HSC receives A&M Board of Regents approval for new College of Nursing

July 27, 2007

(COLLEGE STATION, TX) — The Texas A&M Health Science Center is one step away from having seven components following the Texas A&M University System Board of Regents approval to establish a College of Nursing.

The proposed college in Bryan-College Station will offer the Bachelor of Science in Nursing degree program initially, which already has received necessary approval from the A&M System Board of Regents. Both are pending final approval from the Texas Higher Education Coordinating Board (THECB).

There is a severe nursing shortage across Texas, compounded by an existing nursing work force that is aging and ready to retire. The THECB agreed increasing the number of registered nurse graduates was so important as to warrant designation as a specific target of success for Closing the Gaps in 2015: The Texas Higher Education Plan.
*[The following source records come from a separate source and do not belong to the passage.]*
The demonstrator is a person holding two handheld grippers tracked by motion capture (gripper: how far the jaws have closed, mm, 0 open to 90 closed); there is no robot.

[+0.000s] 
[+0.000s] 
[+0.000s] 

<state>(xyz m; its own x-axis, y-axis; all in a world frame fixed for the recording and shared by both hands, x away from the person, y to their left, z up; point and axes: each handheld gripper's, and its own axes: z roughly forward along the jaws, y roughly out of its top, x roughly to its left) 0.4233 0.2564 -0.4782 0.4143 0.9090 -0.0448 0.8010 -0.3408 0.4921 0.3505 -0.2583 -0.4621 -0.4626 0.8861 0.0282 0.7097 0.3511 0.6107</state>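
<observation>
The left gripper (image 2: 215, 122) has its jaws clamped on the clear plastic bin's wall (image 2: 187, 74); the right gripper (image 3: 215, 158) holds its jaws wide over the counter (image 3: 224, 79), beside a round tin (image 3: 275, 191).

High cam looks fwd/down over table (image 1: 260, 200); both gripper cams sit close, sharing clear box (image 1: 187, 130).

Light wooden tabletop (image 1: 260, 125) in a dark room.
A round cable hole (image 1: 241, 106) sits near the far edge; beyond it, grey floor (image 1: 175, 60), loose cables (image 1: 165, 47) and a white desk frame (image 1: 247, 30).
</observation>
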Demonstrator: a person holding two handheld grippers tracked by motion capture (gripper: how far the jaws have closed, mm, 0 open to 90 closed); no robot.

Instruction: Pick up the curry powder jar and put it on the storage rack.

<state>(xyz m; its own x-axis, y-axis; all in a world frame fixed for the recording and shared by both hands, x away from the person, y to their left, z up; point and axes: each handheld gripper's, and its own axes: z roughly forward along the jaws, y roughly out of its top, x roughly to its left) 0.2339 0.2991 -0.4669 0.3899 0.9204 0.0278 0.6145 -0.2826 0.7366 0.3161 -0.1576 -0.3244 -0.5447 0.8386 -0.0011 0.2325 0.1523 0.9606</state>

“As a health-related institution, establishing a College of Nursing clearly fits within the Health Science Center’s institutional mission of improving the health of Texans,” states supporting material to the A&M System Board of Regents. “At this point in the development of the Health Science Center, it is appropriate to establish a College of Nursing to meet well-documented and critical needs throughout the region and state.”

The nursing program will offer three different “tracks” for the baccalaureate degree. Pending final approval by the THECB, two of these are likely to be available as of fall 2008. One will be a standard generic B.S.N. requiring two years of prerequisite courses and two years of nursing curricula. A second “accelerated” program will be for those who already have earned a bachelor’s degree in a related field and need to complete the nursing curriculum and required clinical experiences. The third track planned for the future will be an R.N.-to-B.S.N. program allowing registered nurses with associate degrees to complete additional course work for the B.S.N.
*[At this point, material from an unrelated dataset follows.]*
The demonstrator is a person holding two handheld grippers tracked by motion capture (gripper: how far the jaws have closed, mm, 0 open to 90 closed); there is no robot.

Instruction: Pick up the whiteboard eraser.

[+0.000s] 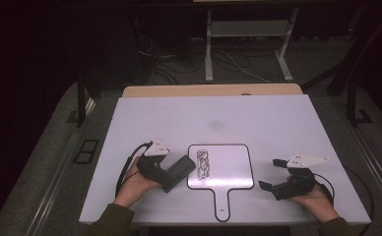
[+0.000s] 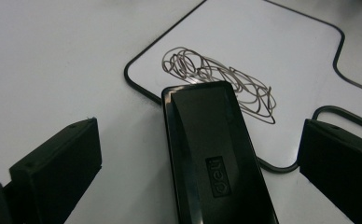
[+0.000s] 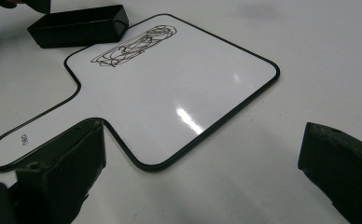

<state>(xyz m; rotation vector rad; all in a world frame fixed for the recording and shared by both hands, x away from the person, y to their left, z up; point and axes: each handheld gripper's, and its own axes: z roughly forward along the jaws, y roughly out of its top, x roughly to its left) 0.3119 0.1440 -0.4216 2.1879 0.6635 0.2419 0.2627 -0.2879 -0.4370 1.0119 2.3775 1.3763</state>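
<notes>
1. Left hand-held gripper (image 1: pixel 175 169) jaws wide, one each side of the black eraser (image 2: pixel 216 158); jaws don't touch it in the left gripper view, so it isn't gripped yet, looks lined up for a pinch across the narrow sides
2. Eraser lies flat on the bench (image 1: pixel 144 118), its far end over the left edge of the paddle whiteboard (image 1: pixel 228 169), just touching the near end of the scribble (image 2: pixel 221 84); placed there probably so one push forward wipes the ink
3. Scribble sits along the board's left side, nearest the eraser, rest of the board clean
4. Right hand-held gripper (image 1: pixel 272 174) jaws wide too, holding nothing, resting on the bench right of the board, apart from it; likely parked to steady the board edge or handle if it slides
5. Board handle points toward the person, flat on the bench
</notes>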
Projections are 40 B.S.N. full-time students in the first year, growing to a total of 250 students in less than 10 years.

The Health Science Center currently partners with the six nursing programs in the A&M System to expand educational opportunities and programs across Texas. For example, the HSC is temporarily partnering with the Texas A&M University-Corpus Christi College of Nursing and Health Sciences to train nursing students in the Bryan-College Station area until the HSC-College of Nursing is approved. The first students as a result of this partnership graduated in December 2006, with another group of students to graduate in December 2007.
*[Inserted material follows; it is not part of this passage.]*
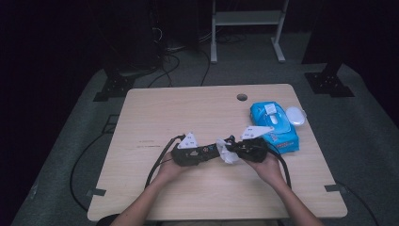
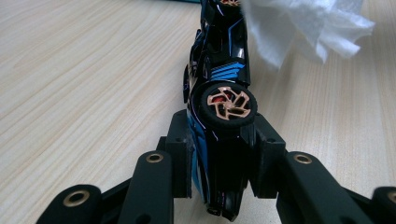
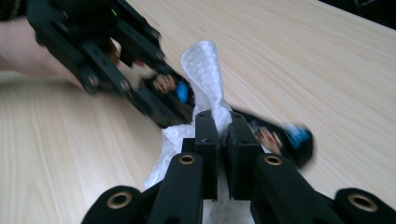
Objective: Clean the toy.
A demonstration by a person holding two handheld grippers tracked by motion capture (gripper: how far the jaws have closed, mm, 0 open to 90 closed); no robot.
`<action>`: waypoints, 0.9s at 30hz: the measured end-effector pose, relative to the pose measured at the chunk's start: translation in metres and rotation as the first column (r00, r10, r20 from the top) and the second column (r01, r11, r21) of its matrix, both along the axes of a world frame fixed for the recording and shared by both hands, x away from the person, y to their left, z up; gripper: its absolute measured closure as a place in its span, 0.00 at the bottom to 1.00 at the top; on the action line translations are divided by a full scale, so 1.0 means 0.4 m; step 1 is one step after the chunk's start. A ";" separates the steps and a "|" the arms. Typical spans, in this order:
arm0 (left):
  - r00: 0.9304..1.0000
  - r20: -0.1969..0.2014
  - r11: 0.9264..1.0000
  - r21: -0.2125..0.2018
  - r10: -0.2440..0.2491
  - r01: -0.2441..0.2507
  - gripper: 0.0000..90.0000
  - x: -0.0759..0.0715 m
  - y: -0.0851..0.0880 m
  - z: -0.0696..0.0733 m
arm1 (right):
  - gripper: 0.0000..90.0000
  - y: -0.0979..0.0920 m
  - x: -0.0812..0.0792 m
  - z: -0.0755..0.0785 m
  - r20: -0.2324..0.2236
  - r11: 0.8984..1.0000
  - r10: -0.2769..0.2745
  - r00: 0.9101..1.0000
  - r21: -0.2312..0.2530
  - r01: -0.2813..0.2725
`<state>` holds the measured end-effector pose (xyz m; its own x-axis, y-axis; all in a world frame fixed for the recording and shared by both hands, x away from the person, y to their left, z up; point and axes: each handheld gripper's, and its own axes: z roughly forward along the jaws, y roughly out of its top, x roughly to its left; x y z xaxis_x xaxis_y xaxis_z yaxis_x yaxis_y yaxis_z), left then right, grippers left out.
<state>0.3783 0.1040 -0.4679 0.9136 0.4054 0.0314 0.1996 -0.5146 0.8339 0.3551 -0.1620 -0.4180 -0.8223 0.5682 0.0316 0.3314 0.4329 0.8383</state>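
A black toy car [image 2: 224, 79] with blue stripes and a copper-spoked wheel is turned on its side above the wooden table [image 1: 188, 108]. My left gripper [image 2: 219, 140] is shut on its rear, one pad on each side. A crumpled white wipe [image 3: 203, 70] is pinched in my right gripper [image 3: 223, 126], which is shut on it. The wipe [image 2: 303, 23] hangs against the car's far end. In the high view the left gripper [image 1: 214, 151] and right gripper [image 1: 234, 150] meet tip to tip near the table's middle front, with the wipe [image 1: 228, 156] between them.
A blue pack of wipes [image 1: 275, 125] with its white lid flipped open lies on the table just right of my right hand. A cable hole [image 1: 242, 97] sits near the far edge. Black cables trail off the front and left edges.
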 end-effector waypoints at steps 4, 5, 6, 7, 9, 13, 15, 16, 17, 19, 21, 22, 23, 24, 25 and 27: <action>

Texas A&M Health Science Center facilities in College Station supporting nursing education include a 45-person classroom; skills lab with eight hospital beds, nursing station and medication room; and three rooms designed to simulate a hospital environment equipped with computer-programmed manikins.

Five core faculty currently teach in the accelerated program offered in College Station. Approximately 30 faculty and staff members will be hired over the course of the next five years once the College of Nursing receives final approval.

In the accelerated program offered by Texas A&M-Corpus Christi, students complete the required clinical experiences in hospitals and clinical facilities in Bryan, College Station, Corpus Christi and Navasota. These sites will be maintained and others added to support the new program.

Long-range plans include nursing graduate programs such as a collaborative doctoral degree with other A&M System nursing programs. The System does not currently offer a doctorate degree in nursing.

“The extreme shortage of doctoral-prepared nursing faculty has become a significant barrier to an effective response to the nursing work force shortage,” states the supporting material. “Currently, only 2 percent of nurses in the United States have doctorates, yet the need for trained instructors is increasing. Despite nursing schools’ efforts to alleviate the nurse shortage, many are finding the need to turn away qualified and motivated applicants to their programs because of an even more profound instructor shortage.”

The Texas A&M Health Science Center provides the state with health education, outreach and research. Its six components located in communities throughout Texas are Baylor College of Dentistry, the College of Medicine, the Graduate School of Biomedical Sciences, the Institute of Biosciences and Technology, the Irma Lerma Rangel College of Pharmacy, and the School of Rural Public Health.